Transition énergétique maîtrisée ou verdissement libéral ?
La valse ministérielle de la fin août 2014 ferait presque oublier que la représentation nationale porte sur son agenda plusieurs textes d’une très grande importance pour l’avenir des Français. Et malheureusement, l’orientation libérale, amplifiée ces derniers jours par le Premier ministre et son nouveau Gouvernement, va bien entendu se traduire dans les faits partout où les marchés espèrent encore ouvrir des brèches sur le dos des services publics et du pouvoir d’achat de nos concitoyens. Parmi ces secteurs, celui de l’énergie revêt un caractère essentiel, tandis que 5 millions de ménages connaissent la précarité énergétique. Parmi eux, beaucoup de foyers en zone rurale, mal isolés ou avec des systèmes très énergivores, redoutent chaque hiver l’arrivée de factures auxquelles ils auront du mal à faire face.

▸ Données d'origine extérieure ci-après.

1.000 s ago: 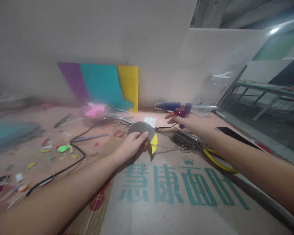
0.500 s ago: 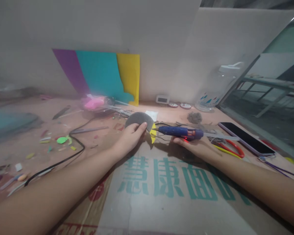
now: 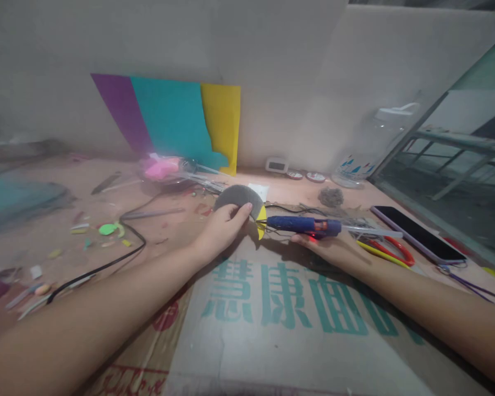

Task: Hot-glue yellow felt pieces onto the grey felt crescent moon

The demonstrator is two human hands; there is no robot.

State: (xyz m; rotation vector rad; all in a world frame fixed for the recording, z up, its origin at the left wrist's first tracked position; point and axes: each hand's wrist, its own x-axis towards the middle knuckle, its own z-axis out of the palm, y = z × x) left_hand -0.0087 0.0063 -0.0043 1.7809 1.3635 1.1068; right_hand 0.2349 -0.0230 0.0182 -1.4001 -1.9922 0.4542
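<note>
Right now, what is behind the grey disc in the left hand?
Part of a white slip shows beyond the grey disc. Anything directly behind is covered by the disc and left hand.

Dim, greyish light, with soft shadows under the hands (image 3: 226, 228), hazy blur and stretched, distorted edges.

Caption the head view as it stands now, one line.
Left hand holds a grey disc while the right brings a glue gun to its yellow edge.
</note>
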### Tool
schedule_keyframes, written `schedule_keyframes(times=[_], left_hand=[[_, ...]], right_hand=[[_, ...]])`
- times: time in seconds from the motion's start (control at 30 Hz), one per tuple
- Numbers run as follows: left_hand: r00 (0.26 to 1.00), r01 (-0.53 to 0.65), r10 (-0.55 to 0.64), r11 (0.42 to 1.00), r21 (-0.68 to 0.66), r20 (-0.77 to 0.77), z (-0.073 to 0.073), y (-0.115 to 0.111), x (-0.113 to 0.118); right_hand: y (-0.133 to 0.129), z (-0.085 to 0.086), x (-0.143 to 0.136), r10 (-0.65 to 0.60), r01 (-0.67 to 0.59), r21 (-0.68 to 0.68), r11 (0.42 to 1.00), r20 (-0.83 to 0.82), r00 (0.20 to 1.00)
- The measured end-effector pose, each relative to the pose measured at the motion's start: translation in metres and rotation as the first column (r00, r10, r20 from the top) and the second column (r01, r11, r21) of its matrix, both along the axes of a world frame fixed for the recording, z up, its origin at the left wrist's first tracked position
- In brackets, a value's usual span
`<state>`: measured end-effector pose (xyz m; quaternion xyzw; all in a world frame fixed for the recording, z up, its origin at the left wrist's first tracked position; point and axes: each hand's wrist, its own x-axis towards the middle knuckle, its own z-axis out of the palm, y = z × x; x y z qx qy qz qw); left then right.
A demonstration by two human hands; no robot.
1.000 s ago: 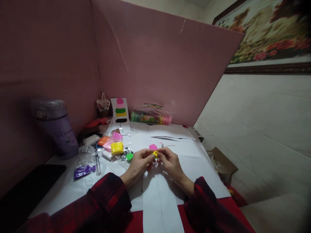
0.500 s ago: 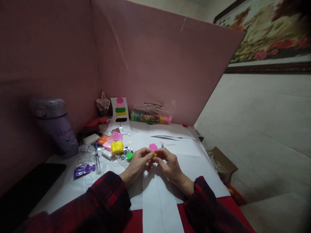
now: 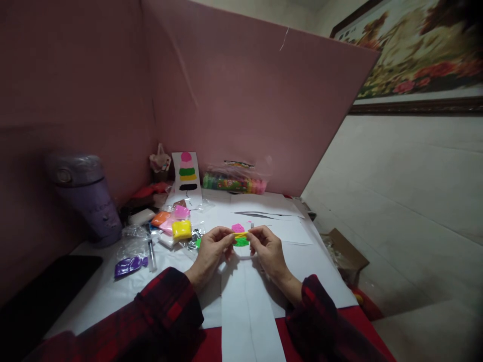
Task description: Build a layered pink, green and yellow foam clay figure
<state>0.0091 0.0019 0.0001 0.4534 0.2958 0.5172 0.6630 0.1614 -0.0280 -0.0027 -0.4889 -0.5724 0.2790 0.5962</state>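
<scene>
A thin yellow strip of clay (image 3: pixel 240 235) is stretched between my two hands. My left hand (image 3: pixel 215 249) pinches its left end and my right hand (image 3: pixel 268 250) its right end. Behind and just below the strip, a green clay piece (image 3: pixel 242 242) shows, with a pink textured clay piece (image 3: pixel 237 228) beyond it on the white paper. The tines of a small fork (image 3: pixel 252 225) stick out behind my right fingers; the rest of it is hidden.
At the left are a yellow clay pack (image 3: pixel 181 230), other colored packs, a purple pack (image 3: pixel 130 266) and a purple bottle (image 3: pixel 88 201). A card with colored shapes (image 3: pixel 187 173) leans at the back beside a bag of bright sticks (image 3: pixel 234 182). A cardboard box (image 3: pixel 349 251) lies right.
My hands have moved slightly apart. The yellow clay, earlier mostly hidden between my fingertips, is now drawn out into a strip, and the green piece behind it has come into view.
</scene>
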Motion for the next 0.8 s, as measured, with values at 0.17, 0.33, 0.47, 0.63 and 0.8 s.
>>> schedule_keyframes(times=[0.17,0.33,0.47,0.63,0.8], left_hand=[[0.995,0.102,-0.102,0.995,0.001,-0.021,-0.0019,-0.0017,-0.0009],[0.987,0.149,-0.148,0.989,0.003,-0.063,0.0,-0.0028,-0.0002],[0.987,0.141,-0.141,0.99,-0.011,-0.07,0.0027,-0.0039,0.0004],[0.985,0.155,-0.154,0.988,0.002,-0.081,-0.0016,-0.0023,-0.001],[0.986,0.151,-0.149,0.988,0.021,-0.073,-0.0034,-0.0016,0.0009]], right_hand=[[-0.0038,0.002,-0.0013,0.178,-0.178,-0.004,0.984,0.033,0.983],[-0.0082,0.0019,-0.0041,0.185,-0.189,0.021,0.982,0.122,0.975],[-0.0077,0.0024,-0.0043,0.17,-0.175,0.031,0.984,0.126,0.977],[-0.0076,0.0037,-0.0028,0.161,-0.174,0.071,0.982,0.161,0.974],[-0.0086,0.0028,-0.003,0.149,-0.161,0.056,0.985,0.18,0.972]])
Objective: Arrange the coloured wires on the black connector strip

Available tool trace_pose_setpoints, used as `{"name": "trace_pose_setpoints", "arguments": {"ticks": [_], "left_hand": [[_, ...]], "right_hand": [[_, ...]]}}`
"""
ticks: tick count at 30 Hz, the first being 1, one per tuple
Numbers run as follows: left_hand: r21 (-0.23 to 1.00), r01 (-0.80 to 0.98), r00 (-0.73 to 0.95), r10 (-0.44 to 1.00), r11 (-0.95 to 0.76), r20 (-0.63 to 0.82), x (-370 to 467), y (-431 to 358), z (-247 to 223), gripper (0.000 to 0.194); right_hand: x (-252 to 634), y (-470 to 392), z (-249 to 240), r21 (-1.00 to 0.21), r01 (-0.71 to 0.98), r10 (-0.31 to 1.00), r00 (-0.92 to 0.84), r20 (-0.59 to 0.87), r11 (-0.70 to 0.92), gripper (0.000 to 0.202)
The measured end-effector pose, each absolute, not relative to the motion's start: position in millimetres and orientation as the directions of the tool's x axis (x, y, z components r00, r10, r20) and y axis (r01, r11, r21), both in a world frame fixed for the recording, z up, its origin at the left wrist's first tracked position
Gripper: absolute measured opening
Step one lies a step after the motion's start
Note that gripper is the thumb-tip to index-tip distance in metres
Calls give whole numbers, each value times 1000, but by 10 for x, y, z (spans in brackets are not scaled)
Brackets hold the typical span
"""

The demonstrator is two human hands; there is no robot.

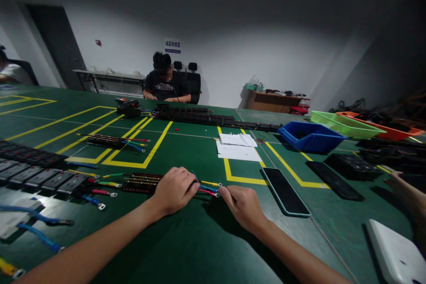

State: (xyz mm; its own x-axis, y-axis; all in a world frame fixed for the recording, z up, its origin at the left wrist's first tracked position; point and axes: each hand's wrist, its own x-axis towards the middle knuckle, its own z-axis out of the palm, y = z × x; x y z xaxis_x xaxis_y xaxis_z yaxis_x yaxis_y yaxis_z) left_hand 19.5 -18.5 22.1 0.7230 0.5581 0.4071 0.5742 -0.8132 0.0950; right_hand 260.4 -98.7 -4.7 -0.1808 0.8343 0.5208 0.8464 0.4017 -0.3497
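A dark strip with copper-coloured bars [140, 183] lies on the green table, its short wires pointing right. My left hand [175, 188] is closed over the right part of this strip, where the wires come out. Yellow, blue and red wires [209, 190] with metal ring ends stick out past its fingers. At those ring ends is my right hand [242, 204], thumb and fingers pinched together at the terminals. A second strip with wires [104, 140] rests farther back on the left.
Rows of black socket strips [43, 177] with ring-ended wires lie at left. Right of my hands are a phone [286, 191], papers [238, 146], a blue bin [309, 137] and a white device [394, 248]. Another person's arm [409, 195] reaches in at right; a person [166, 82] sits opposite.
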Motion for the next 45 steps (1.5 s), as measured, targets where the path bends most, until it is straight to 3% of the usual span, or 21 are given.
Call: {"name": "trace_pose_setpoints", "arguments": {"ticks": [12, 26, 45], "left_hand": [[113, 563, 713, 550, -818, 435, 198, -183, 221, 32], [86, 559, 713, 531, -825, 459, 202, -188, 224, 33], [100, 575, 723, 562, -812, 403, 201, -195, 242, 32]], "right_hand": [[2576, -990, 18, -347, 846, 871, -242, 426, 405, 53], [2594, -1018, -13, -375, 815, 831, -214, 514, 442, 51], [2596, -1011, -9, -402, 800, 834, -208, 511, 446, 49]]}}
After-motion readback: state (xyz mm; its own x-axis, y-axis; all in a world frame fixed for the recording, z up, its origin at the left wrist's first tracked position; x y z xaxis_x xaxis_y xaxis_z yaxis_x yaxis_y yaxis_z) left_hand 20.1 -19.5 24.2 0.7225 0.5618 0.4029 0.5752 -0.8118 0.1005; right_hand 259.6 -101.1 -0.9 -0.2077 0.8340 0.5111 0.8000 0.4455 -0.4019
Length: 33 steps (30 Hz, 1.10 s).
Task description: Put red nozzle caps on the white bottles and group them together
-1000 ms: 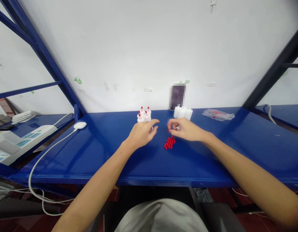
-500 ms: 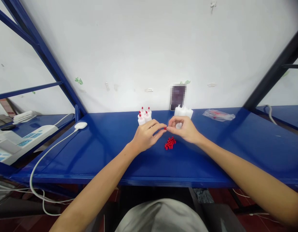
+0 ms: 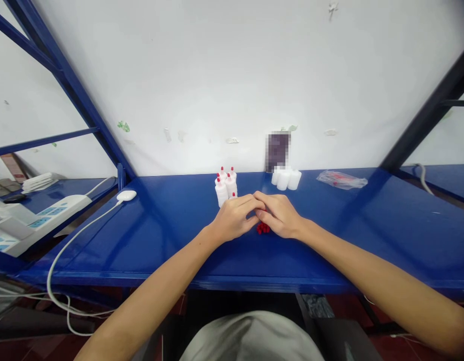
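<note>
My left hand [image 3: 237, 215] and my right hand [image 3: 280, 214] meet over a small pile of red caps [image 3: 263, 228] on the blue table. Both have bent, closed fingers, and their fingertips touch. What lies between the fingertips is hidden. Just behind my left hand stand several white bottles with red tips [image 3: 221, 192]; one more red tip shows right at the knuckles. Behind my right hand is a group of white bottles [image 3: 282, 179] whose tops are partly blurred out.
A clear plastic bag with red pieces [image 3: 341, 179] lies at the right on the blue table [image 3: 386, 235]. A dark pixelated panel [image 3: 277, 150] leans on the wall. At left are a white device with a cable [image 3: 126, 196] and a power strip [image 3: 55, 213].
Both hands have come closer together and lower, over the red caps. The small white bottle seen in my right hand no longer shows. A red tip now appears beside my left knuckles.
</note>
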### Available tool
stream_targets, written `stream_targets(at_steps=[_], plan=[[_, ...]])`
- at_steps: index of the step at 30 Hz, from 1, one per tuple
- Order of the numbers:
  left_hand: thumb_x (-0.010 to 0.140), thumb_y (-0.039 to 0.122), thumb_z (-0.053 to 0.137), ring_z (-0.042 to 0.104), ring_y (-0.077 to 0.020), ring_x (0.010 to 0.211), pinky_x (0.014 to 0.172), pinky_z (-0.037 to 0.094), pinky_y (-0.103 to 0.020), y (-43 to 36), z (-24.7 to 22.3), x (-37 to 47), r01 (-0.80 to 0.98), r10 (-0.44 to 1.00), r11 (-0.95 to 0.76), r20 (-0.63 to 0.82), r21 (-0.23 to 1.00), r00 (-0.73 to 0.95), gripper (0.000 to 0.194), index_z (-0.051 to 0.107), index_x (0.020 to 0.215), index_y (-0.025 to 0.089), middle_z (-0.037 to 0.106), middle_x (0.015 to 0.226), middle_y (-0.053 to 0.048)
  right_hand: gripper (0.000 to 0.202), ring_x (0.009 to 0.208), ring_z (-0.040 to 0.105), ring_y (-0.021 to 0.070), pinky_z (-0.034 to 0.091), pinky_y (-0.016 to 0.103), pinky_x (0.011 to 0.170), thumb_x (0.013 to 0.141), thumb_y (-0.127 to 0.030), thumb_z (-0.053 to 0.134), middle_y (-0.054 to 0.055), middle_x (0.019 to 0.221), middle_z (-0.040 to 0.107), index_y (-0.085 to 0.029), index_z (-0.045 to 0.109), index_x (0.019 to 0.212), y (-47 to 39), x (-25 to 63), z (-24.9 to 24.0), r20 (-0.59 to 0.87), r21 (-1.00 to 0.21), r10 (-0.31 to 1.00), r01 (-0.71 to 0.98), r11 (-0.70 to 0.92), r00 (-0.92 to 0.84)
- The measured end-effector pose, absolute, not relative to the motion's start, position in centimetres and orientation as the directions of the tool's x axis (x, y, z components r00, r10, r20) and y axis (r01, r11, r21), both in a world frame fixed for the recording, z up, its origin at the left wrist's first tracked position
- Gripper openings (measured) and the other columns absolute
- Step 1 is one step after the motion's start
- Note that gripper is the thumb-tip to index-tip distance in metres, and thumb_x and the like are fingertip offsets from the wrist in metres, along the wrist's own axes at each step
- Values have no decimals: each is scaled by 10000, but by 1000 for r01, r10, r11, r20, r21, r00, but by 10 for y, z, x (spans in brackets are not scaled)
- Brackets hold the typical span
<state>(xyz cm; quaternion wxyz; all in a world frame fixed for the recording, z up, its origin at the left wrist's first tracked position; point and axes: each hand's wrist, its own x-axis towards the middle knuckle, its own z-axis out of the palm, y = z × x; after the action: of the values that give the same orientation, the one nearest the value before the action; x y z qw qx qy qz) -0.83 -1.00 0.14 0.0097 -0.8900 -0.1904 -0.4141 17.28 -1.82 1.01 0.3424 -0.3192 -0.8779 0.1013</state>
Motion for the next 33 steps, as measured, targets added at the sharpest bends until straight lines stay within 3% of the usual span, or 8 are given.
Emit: stream_targets(at_steps=[2,5,14,18,21,24,28,33], plan=[[917,189,511,624,-124,706,650,479,-229,-10,1,-8,361,330,-924,738,125,589,115,620,935,158,673,796,-39,17,587,508,170,324,286,594,844,-245,417,-9,693,575,-229,423,847,-19,173,12,527,-426,632,467,775,-568],[911,195,527,601,-109,626,604,450,-215,-9,-2,-8,377,337,-919,730,117,595,116,630,951,162,646,702,-5,173,630,574,187,364,290,621,810,-193,402,-1,758,646,-229,460,968,-21,174,12,510,-468,646,447,762,-567],[920,197,510,530,-95,526,561,396,-198,-10,-2,-9,382,412,-903,654,198,635,160,610,1040,166,580,607,35,149,572,528,176,365,288,584,843,-204,384,-13,681,573,-217,447,977,-22,171,8,541,-495,663,440,749,-518],[946,214,453,516,-93,500,541,375,-195,-12,0,-11,398,472,-878,611,265,635,166,574,1051,173,573,605,42,163,558,508,168,359,285,585,914,-312,390,-29,646,539,-211,467,1018,-19,173,9,546,-508,655,415,755,-522],[963,285,448,511,-92,492,538,362,-197,-8,5,-17,508,576,-802,628,314,523,184,564,1056,177,581,602,43,266,542,506,159,348,278,582,957,-408,378,-40,626,539,-203,487,1088,-13,178,11,527,-523,705,473,709,-474],[944,351,503,540,-101,514,554,362,-205,-1,16,-29,679,681,-655,648,330,342,207,595,1030,187,608,610,37,229,552,513,152,336,274,591,950,-363,405,-32,616,559,-198,544,1025,-3,187,14,451,-476,781,623,621,-433],[896,342,566,613,-138,591,614,389,-232,4,28,-41,827,755,-475,622,301,207,188,662,1002,220,655,641,21,135,701,563,169,351,281,638,839,-220,485,42,793,641,-180,609,801,10,200,17,312,-305,810,755,581,-497],[931,374,506,674,-199,687,621,398,-263,3,28,-42,908,816,-371,535,196,218,268,674,1101,253,712,730,-14,113,638,548,152,354,273,598,777,-203,530,18,725,637,-182,627,831,14,212,24,79,-348,854,789,507,-514]])
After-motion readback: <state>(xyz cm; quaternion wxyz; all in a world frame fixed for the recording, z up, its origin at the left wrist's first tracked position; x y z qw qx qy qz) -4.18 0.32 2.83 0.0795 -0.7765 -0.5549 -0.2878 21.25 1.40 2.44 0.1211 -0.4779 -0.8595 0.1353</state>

Dans ces conditions, le débat qui doit s’engager avec l’examen du projet de loi relatif à la transition énergétique et la croissance verte ne peut se contenter d’analyses parcellaires, d’injonctions des marchés ou de postures politiciennes. Les problématiques relatives à notre avenir énergétique et à la lutte contre le réchauffement climatique sont des sujets complexes. Et je reste convaincu que nous avons besoin d’un véritable débat de fond avec nos concitoyens, qui ne peut se limiter aux entrées réductrices par lesquelles les médias voudraient traiter ce sujet. Je pense notamment au simple clivage entre soi-disant « pro-nucléaires » et « anti-nucléaires », ou entre ceux qui seraient les bienfaiteurs des énergies renouvelables décentralisées et d’autres qui seraient les irréductibles conservateurs du système énergétique français.
Commençons donc par dépasser ces approches réductrices ! Assurer une transition énergétique rapide, socialement et écologiquement pertinente, vers un système énergétique le plus décarboné possible au regard de l’impact de l’augmentation des émissions de gaz à effet de serre, aux terribles conséquences humaines, ne peut laisser de côté des questions essentielles : celle de la maîtrise publique et sociale de la production, celle du transport et de la distribution d’énergie, comme celle des prix de l’énergie pour les ménages. De même, on ne peut se fixer une trajectoire – celle de baisser de 40 % nos émissions de GES d’ici 2030 par exemple - sans parler des moyens financiers, techniques et humains à dégager pour tenir cette trajectoire. Or, ce texte, s’il fixe des objectifs généraux ambitieux, omet de parler des moyens et de l’indispensable maîtrise publique du secteur de l’énergie, des différents cycles de production jusqu’aux usagers.
Si le projet de loi aborde opportunément les trois piliers indispensables d’une transition énergétique réussie - les économies d’énergie, l’efficacité énergétique et les énergies renouvelables - il le fait sous le seul angle de la poursuite de la libéralisation du secteur, alors même que cette libéralisation conduit clairement à la déstructuration du réseau et à l’émergence de véritables rentes financières, sans lien avec les objectifs recherchés. Disons-le clairement, nous ne pouvons assurer une transition énergétique, sur la base des enjeux actuels, sans mettre un terme aux dérives libérales du secteur. Nous ne pouvons assurer de vrais gains environnementaux, économiques et sociaux pour l’ensemble de la société, sans planification écologique. Alors transition énergétique maîtrisée ou simple capitalisme vert ? Encore une fois, il faut choisir.